%%

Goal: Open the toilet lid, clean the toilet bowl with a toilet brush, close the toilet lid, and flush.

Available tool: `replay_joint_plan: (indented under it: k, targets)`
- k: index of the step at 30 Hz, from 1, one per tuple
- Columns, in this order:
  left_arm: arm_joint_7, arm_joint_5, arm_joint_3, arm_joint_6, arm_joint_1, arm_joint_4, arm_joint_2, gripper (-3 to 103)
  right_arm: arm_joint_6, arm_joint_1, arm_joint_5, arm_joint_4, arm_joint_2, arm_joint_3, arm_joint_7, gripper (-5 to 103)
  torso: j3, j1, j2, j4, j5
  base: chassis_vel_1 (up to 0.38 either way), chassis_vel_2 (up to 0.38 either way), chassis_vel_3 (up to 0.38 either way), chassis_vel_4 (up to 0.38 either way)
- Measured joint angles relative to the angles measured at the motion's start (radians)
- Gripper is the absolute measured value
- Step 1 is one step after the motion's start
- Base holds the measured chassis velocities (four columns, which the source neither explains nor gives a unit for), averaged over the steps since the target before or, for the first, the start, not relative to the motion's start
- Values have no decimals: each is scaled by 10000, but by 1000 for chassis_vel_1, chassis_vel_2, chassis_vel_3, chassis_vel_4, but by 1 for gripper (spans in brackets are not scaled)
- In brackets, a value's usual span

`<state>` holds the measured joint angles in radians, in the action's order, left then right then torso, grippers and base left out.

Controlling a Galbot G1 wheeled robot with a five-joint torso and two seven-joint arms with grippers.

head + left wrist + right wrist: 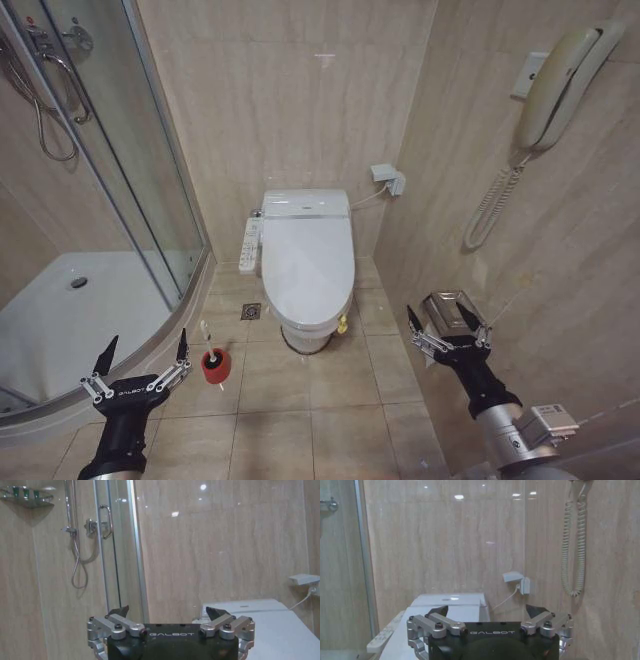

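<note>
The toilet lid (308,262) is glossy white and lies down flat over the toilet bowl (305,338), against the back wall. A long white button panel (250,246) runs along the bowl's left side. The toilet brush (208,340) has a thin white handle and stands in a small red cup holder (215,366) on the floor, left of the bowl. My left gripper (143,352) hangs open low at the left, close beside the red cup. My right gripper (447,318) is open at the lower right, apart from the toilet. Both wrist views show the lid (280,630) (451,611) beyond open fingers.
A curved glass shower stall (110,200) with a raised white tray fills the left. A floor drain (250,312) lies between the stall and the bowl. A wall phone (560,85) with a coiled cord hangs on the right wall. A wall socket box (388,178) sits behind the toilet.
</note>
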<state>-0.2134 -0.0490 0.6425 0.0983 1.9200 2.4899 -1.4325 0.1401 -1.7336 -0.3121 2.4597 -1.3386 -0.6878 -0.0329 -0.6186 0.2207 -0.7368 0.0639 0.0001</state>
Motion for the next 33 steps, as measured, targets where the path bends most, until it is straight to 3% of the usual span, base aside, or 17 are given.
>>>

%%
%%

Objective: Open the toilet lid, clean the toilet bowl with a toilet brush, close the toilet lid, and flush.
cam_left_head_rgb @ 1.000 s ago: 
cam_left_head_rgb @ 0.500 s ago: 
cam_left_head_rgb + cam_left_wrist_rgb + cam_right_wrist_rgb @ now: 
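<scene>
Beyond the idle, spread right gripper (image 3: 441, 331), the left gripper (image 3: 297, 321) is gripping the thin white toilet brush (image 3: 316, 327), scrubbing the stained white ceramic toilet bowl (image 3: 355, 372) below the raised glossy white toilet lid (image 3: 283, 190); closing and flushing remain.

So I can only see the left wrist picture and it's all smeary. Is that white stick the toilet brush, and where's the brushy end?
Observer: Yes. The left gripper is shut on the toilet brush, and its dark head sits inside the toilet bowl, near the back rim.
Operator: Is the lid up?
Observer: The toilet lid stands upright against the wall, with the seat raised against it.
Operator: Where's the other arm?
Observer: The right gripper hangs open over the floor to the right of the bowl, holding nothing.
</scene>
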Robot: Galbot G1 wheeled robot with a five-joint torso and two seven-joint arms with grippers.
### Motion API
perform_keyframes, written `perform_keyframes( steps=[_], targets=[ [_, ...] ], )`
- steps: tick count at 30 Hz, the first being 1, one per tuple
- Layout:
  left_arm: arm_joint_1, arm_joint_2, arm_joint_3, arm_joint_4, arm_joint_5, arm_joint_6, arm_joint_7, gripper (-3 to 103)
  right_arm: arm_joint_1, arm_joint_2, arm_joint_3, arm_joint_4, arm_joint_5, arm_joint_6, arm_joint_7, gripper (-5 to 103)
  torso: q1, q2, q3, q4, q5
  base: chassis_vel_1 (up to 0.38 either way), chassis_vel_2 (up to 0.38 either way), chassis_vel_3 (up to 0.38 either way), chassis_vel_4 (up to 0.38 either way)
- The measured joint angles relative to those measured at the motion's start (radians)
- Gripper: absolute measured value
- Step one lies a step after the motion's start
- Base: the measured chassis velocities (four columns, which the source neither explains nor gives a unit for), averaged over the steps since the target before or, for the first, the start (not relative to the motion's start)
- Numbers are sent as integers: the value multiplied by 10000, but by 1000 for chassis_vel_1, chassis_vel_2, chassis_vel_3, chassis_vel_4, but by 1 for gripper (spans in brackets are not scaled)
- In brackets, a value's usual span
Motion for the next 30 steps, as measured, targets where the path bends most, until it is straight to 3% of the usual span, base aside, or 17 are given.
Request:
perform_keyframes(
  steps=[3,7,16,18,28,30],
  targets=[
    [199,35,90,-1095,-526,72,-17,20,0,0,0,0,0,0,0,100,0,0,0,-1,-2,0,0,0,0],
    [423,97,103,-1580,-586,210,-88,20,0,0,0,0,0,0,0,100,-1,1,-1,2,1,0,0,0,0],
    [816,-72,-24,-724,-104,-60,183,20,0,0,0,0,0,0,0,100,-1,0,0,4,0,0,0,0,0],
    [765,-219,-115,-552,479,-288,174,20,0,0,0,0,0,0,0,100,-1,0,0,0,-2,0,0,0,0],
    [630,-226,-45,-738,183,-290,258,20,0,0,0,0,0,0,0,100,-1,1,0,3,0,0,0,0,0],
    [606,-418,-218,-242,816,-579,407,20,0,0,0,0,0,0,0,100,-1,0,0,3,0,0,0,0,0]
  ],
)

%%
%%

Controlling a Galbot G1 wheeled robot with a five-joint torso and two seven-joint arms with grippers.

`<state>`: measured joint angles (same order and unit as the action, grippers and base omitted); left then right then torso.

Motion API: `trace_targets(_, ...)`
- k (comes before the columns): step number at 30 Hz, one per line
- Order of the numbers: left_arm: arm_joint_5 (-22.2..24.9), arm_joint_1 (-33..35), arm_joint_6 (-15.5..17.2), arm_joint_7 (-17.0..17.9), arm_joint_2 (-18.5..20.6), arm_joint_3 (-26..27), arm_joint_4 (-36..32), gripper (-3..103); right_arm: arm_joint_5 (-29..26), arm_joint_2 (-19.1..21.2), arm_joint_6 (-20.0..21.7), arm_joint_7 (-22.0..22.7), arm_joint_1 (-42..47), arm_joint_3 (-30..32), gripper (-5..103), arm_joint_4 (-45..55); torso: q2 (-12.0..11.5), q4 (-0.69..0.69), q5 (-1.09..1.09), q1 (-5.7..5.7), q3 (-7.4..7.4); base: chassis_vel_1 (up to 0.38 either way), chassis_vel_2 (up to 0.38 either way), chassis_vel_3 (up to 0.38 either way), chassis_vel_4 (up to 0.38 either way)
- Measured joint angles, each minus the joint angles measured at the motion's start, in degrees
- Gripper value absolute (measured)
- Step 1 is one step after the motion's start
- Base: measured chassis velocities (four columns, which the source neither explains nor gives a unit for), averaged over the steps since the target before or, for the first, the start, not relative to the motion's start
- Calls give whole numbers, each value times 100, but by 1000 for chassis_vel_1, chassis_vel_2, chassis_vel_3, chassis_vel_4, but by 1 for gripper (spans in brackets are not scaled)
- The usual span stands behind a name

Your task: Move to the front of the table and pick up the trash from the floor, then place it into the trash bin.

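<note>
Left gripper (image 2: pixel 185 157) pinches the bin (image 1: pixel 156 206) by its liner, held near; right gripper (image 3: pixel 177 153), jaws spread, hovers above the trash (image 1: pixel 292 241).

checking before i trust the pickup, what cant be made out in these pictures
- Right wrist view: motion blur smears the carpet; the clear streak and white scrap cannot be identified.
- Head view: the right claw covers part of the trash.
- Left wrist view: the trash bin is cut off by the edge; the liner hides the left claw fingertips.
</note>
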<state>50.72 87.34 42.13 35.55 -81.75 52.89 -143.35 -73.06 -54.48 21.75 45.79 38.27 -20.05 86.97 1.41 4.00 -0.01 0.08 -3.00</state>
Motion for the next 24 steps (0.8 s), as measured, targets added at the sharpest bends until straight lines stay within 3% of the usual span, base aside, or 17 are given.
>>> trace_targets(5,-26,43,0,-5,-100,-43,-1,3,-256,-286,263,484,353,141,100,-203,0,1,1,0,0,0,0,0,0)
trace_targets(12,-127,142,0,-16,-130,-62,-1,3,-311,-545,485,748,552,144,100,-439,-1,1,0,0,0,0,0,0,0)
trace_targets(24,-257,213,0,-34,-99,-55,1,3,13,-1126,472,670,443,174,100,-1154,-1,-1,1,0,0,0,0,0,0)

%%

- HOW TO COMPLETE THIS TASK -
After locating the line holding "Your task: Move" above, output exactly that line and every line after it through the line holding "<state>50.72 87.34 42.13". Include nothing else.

- ANSWER BELOW -
Your task: Move to the front of the table and pick up the trash from the floor, then place it into the trash bin.

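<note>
Left gripper (image 2: pixel 185 157) pinches the bin (image 1: pixel 156 206) by its liner, held near; right gripper (image 3: pixel 177 153), jaws spread, hovers above the trash (image 1: pixel 292 241).

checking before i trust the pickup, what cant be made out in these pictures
- Right wrist view: motion blur smears the carpet; the clear streak and white scrap cannot be identified.
- Head view: the right claw covers part of the trash.
- Left wrist view: the trash bin is cut off by the edge; the liner hides the left claw fingertips.
</note>
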<state>50.72 87.34 42.13 35.55 -81.75 52.89 -143.35 -73.06 -54.48 21.75 45.79 38.27 -20.05 86.97 1.41 4.00 -0.01 0.08 -3.00</state>

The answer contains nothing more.